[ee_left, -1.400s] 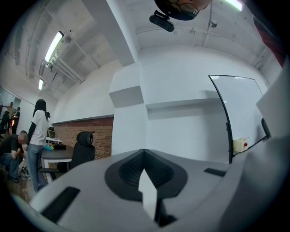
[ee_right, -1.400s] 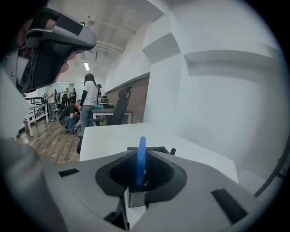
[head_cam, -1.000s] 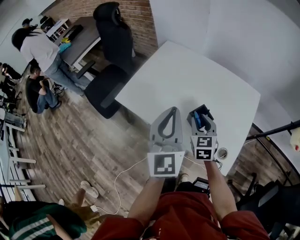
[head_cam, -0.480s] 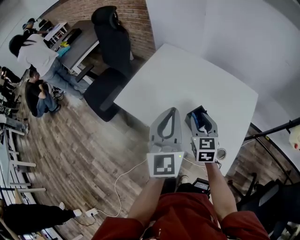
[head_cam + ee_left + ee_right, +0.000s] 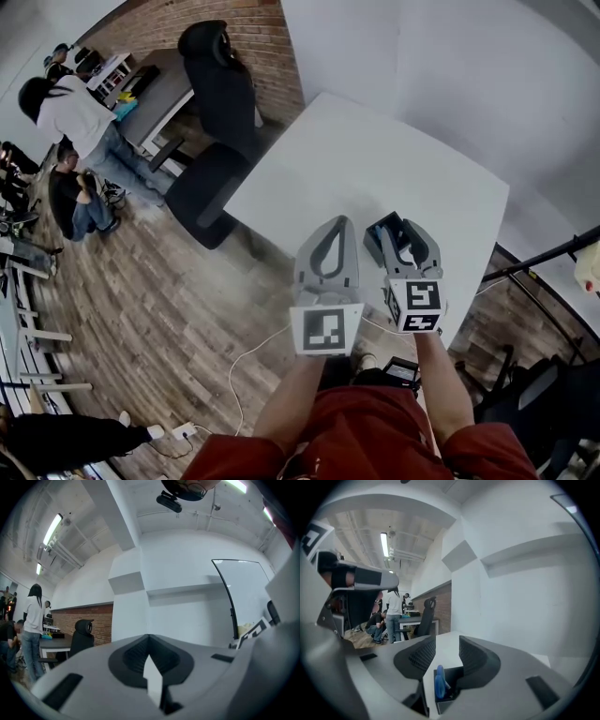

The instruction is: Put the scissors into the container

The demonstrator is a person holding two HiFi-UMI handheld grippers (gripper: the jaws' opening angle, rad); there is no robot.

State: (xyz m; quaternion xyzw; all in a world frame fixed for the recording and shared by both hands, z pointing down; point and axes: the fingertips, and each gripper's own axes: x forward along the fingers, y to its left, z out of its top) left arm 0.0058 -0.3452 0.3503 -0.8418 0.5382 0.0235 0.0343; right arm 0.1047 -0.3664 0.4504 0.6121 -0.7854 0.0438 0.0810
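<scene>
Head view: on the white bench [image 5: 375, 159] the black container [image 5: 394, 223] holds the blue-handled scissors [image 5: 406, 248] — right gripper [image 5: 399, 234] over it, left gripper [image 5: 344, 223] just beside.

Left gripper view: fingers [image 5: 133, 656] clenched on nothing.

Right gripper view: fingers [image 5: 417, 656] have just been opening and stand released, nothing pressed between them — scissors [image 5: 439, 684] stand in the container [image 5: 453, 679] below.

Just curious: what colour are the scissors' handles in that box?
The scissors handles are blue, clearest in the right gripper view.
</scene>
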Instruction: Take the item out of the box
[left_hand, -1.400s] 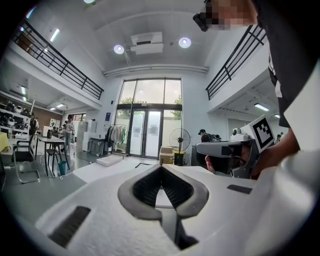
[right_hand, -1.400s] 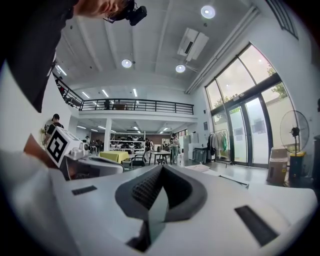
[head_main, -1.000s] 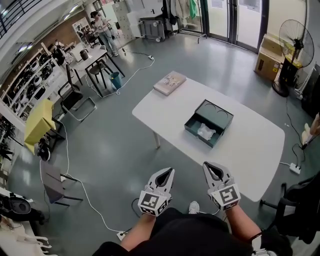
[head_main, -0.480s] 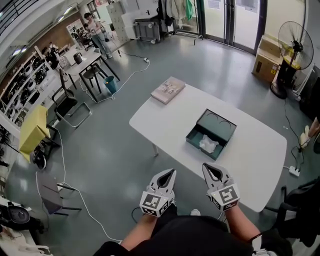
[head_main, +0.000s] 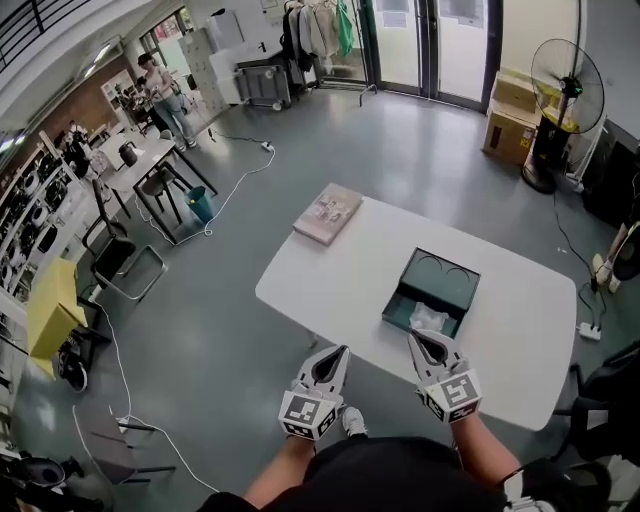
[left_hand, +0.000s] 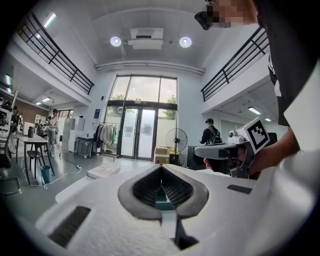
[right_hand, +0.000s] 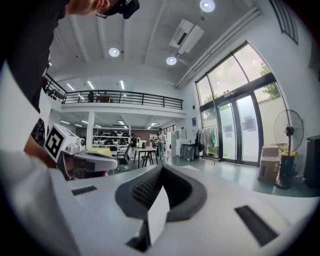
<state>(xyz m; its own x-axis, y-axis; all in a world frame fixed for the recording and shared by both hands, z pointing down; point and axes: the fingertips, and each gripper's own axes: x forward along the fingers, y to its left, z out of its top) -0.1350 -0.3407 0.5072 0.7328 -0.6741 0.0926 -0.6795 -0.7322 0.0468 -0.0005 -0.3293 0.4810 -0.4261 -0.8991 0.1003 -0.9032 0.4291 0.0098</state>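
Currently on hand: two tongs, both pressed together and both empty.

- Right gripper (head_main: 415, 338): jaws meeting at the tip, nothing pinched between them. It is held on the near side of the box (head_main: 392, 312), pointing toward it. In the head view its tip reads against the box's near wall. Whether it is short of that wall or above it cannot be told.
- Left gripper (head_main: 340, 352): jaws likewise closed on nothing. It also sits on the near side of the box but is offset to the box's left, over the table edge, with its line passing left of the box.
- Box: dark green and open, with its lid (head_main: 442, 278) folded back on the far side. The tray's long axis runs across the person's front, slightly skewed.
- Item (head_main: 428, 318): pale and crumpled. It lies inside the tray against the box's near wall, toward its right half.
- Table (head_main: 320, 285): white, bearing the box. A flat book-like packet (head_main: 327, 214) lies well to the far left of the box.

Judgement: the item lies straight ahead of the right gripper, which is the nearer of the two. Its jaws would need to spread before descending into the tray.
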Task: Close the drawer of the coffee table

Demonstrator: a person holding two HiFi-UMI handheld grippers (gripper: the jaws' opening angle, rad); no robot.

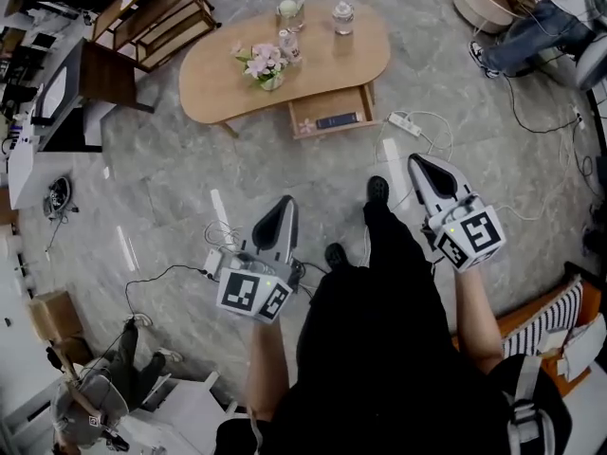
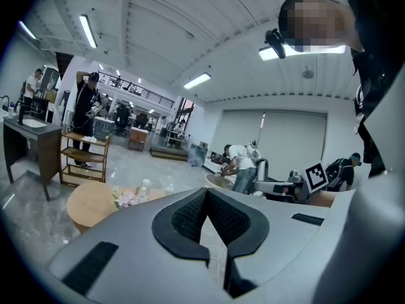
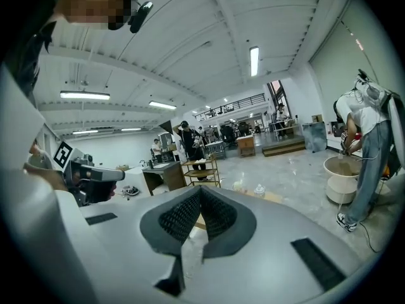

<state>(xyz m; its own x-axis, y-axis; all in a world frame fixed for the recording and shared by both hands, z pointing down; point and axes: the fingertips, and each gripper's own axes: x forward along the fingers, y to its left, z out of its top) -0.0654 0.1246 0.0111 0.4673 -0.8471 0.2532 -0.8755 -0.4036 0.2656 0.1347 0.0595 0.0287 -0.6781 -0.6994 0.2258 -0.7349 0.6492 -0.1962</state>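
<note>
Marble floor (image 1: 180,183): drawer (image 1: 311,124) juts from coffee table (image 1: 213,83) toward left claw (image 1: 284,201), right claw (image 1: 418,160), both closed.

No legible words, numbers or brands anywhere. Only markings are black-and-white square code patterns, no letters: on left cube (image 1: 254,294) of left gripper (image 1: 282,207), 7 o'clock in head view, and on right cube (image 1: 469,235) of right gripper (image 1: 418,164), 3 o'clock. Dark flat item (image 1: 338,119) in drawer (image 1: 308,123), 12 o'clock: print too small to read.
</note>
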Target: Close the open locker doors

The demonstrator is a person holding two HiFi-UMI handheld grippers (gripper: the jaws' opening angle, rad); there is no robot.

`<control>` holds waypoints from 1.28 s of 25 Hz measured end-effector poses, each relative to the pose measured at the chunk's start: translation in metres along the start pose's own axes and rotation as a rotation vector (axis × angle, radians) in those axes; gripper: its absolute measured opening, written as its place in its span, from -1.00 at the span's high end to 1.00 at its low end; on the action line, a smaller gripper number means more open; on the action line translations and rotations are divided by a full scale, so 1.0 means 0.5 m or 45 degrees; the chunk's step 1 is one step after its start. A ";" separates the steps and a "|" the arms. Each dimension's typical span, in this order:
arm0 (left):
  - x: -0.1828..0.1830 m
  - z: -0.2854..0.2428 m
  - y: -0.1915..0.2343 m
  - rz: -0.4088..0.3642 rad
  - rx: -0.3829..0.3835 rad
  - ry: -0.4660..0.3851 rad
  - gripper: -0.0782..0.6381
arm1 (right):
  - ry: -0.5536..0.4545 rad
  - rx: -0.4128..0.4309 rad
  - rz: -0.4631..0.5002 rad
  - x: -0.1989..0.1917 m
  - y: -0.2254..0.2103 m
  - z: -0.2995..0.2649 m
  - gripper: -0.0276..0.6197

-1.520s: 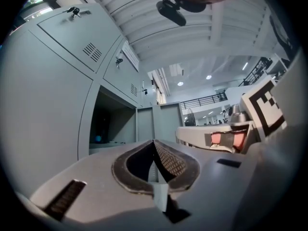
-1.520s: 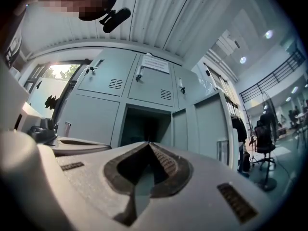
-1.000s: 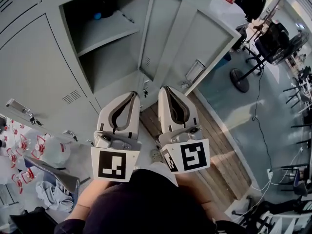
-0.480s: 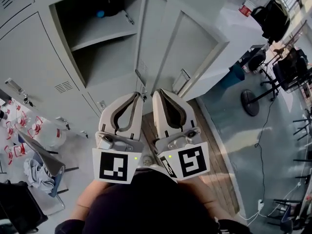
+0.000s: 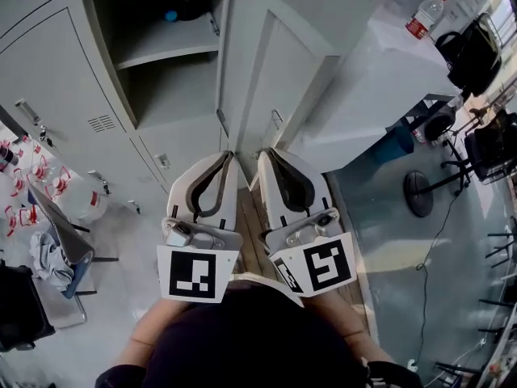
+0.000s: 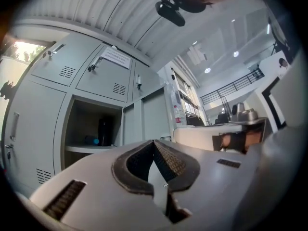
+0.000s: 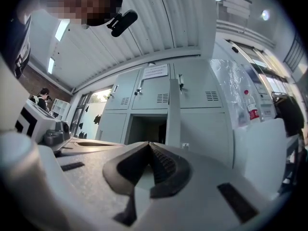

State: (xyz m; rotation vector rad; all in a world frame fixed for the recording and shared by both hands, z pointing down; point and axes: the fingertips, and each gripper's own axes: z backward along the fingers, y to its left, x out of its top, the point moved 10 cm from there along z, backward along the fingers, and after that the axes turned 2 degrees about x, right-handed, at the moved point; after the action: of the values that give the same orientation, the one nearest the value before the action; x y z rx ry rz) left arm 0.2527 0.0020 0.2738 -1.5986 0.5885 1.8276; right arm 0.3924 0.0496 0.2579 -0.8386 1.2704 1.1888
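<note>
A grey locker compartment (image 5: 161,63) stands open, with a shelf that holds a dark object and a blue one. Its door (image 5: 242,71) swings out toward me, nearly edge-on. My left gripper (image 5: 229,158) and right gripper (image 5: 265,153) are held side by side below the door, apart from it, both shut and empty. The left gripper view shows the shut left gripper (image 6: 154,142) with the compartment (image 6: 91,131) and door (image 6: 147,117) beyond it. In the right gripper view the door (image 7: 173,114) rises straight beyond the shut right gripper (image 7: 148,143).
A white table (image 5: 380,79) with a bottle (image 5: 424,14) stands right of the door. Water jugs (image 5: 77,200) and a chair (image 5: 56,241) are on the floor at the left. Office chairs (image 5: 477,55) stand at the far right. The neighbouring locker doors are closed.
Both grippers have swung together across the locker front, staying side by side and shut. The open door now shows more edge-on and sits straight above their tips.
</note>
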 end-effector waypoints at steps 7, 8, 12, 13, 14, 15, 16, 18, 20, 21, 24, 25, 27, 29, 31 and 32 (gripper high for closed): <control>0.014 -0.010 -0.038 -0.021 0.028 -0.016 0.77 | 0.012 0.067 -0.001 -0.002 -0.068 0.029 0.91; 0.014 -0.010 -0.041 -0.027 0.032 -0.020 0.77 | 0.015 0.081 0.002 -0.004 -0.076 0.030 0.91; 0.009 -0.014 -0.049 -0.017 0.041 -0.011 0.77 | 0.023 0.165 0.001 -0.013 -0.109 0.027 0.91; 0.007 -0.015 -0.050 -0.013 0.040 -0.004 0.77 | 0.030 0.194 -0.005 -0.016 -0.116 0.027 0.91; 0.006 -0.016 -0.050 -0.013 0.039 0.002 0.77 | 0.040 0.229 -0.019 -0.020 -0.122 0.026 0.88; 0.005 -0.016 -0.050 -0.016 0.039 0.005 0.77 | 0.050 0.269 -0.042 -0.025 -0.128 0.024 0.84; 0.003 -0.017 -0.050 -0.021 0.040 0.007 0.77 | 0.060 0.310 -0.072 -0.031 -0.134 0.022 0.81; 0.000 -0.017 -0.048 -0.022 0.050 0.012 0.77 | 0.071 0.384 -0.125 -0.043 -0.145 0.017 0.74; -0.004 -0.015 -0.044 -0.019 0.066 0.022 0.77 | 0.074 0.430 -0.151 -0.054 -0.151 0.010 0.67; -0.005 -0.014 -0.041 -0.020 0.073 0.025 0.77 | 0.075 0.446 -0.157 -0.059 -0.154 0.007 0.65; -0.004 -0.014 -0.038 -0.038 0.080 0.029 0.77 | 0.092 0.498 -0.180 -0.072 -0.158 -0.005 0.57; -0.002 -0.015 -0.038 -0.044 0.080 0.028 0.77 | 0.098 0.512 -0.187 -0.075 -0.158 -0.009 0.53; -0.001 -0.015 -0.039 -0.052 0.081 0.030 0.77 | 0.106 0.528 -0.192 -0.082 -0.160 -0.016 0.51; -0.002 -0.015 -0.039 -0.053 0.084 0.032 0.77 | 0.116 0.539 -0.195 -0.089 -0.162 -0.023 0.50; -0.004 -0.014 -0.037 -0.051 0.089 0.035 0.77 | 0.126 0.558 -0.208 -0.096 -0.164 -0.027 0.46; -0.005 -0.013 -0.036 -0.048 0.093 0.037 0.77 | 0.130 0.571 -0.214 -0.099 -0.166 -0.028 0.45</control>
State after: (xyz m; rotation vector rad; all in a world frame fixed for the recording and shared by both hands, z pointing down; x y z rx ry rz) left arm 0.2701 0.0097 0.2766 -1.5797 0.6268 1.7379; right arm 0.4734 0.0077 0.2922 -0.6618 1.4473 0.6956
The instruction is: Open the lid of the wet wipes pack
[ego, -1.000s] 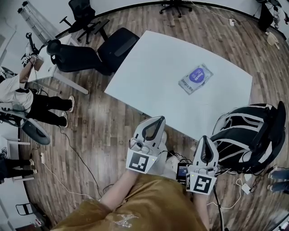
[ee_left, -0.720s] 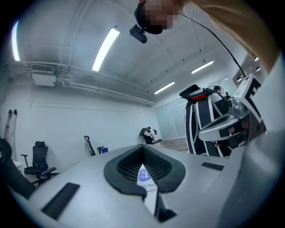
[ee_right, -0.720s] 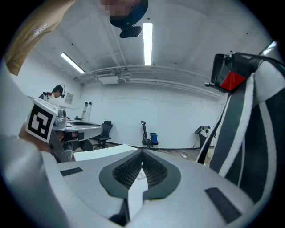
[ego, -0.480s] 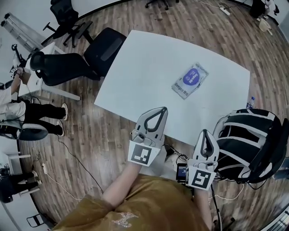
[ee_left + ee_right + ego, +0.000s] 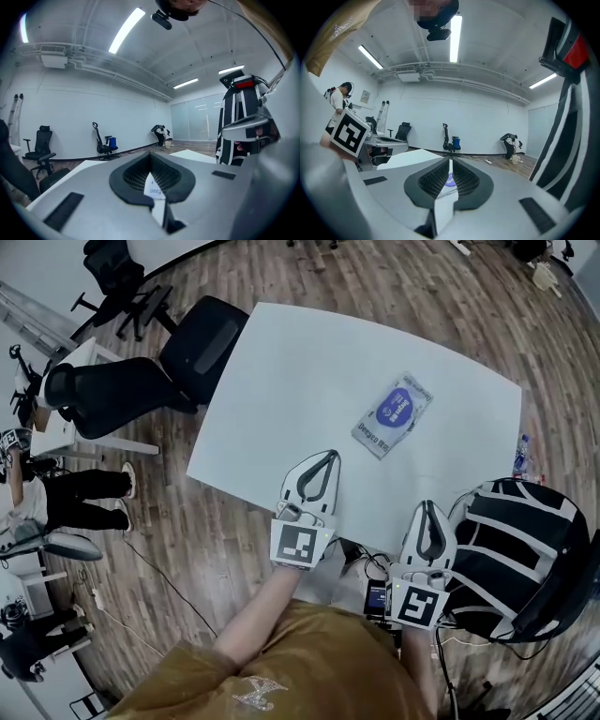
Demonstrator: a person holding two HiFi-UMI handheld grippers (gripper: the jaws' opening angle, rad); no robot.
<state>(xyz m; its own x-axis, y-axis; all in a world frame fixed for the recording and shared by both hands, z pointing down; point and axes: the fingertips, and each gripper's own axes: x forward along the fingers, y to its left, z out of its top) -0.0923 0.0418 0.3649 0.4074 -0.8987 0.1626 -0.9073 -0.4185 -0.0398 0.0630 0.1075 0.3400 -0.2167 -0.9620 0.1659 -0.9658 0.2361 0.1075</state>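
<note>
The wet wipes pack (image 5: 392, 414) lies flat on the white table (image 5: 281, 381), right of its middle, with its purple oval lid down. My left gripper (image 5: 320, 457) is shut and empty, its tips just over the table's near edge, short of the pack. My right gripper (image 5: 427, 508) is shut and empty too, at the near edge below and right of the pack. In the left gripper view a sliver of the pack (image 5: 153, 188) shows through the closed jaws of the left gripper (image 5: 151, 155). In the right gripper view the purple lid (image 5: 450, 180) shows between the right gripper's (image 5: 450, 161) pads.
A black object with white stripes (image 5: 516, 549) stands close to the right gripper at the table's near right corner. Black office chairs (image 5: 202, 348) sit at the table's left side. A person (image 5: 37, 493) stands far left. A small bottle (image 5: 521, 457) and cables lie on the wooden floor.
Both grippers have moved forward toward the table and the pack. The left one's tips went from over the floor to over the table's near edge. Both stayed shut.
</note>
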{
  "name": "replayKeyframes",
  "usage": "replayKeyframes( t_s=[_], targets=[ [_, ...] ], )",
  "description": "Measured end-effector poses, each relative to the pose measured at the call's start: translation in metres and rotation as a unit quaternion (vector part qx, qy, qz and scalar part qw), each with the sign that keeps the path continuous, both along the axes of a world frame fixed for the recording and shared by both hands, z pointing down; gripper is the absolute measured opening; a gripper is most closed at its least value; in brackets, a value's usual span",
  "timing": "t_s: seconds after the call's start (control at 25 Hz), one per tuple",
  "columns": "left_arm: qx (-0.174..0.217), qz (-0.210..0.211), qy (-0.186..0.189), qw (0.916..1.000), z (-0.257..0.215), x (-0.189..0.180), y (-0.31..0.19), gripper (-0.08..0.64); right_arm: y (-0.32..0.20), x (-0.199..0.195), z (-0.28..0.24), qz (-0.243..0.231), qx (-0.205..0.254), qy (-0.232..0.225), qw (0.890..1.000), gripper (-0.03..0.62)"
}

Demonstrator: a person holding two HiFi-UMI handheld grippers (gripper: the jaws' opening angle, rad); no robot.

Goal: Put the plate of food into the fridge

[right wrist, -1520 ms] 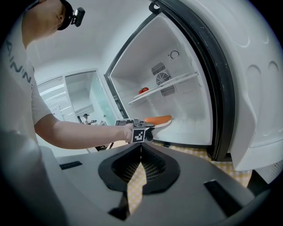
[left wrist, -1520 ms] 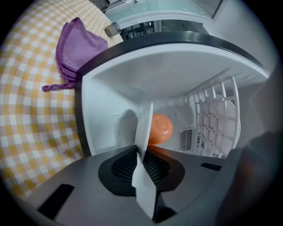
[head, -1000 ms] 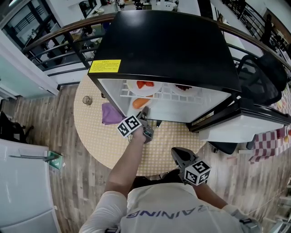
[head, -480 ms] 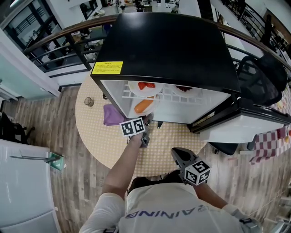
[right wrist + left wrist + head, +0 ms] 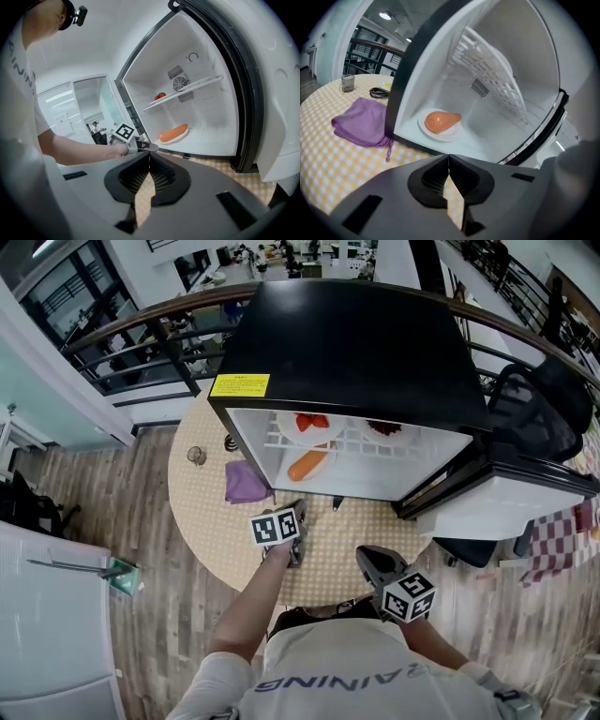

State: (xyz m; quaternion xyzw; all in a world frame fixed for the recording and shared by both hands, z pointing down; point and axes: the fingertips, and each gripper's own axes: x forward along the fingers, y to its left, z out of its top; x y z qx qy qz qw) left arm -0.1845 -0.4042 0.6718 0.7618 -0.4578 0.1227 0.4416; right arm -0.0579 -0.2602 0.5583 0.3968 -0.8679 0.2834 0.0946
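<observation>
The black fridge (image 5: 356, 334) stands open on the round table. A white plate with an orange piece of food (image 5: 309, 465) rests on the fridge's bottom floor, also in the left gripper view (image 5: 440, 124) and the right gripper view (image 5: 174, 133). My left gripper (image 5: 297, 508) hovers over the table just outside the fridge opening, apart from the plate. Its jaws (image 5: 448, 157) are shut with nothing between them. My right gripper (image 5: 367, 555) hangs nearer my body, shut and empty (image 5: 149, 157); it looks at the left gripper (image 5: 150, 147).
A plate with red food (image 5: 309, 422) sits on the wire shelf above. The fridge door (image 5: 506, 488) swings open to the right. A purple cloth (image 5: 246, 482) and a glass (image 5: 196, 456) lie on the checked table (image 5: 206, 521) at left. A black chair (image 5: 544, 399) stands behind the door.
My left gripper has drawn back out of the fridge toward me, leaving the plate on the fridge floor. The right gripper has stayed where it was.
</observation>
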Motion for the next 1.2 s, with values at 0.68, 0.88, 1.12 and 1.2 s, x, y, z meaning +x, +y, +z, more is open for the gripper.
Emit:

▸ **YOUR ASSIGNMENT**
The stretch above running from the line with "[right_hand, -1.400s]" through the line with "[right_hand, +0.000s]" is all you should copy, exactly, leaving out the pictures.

▸ **ANSWER FOR THIS EXERCISE**
[right_hand, -1.400s] 
[head_main, -1.000s] 
[head_main, -0.480s] 
[head_main, +0.000s] 
[left_hand, +0.000s] 
[right_hand, +0.000s] 

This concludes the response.